Support for only performing norm weights allreduce in last microbatch | fairscale

jiecaoyu · jiecaoyu · commit 74a7313f254e · 2024-03-22T02:47:50.000-07:00
diff --git a/fairscale/nn/data_parallel/fully_sharded_data_parallel.py b/fairscale/nn/data_parallel/fully_sharded_data_parallel.py
@@ -369,6 +369,7 @@ def __init__(
         limit_all_gather_events: bool = False,
         limit_reduce_scatter_events: bool = False,
         should_validate_process_group: bool = True,
+        tensor_parallel_group: Optional[ProcessGroup] = None,
     ):
         try:
             import torch._C
@@ -380,6 +381,7 @@ def __init__(
         init_start = time.time()
         super().__init__()
         self.process_group = process_group or get_process_group_cached()
+        self.tensor_parallel_group = tensor_parallel_group
         # If ProcessGroupName.default is passed in, the reduce_scatter will use the same process group with
         # the rest of operations.
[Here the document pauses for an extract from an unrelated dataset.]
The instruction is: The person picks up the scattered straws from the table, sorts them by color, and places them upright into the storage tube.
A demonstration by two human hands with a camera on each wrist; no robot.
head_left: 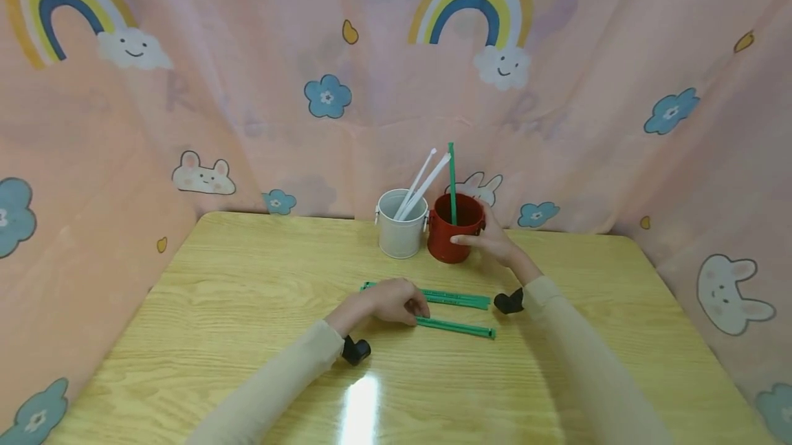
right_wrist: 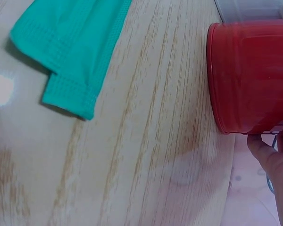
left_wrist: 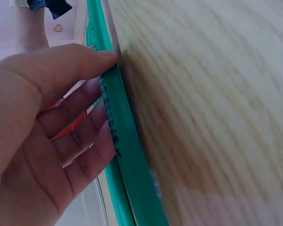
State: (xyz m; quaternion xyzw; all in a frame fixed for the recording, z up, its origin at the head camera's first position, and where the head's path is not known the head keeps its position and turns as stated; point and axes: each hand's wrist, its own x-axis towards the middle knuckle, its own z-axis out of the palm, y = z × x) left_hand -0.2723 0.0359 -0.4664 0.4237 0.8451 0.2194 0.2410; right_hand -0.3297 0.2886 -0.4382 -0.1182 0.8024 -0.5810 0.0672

The overlap feature in the backward propagation is disabled.
         if process_group_reduce_scatter == ProcessGroupName.default:
@@ -1726,6 +1728,17 @@ def _post_backward_hook(self, param: Parameter, *unused: Any) -> None:
         if not self._require_backward_grad_sync:
             return
 
+        # run allreduce on param if necessary
+        if self.tensor_parallel_group.size() > 1:
+            if self.fp32_reduce_scatter:
+                orig_grad_data = param.unsharded_main_grad.data
+            else:
+                orig_grad_data = param.grad.data
+            for idx_pair in param._param_require_tp_allreduce:
+                param_allreduce = orig_grad_data[idx_pair[0]:idx_pair[1]].contiguous()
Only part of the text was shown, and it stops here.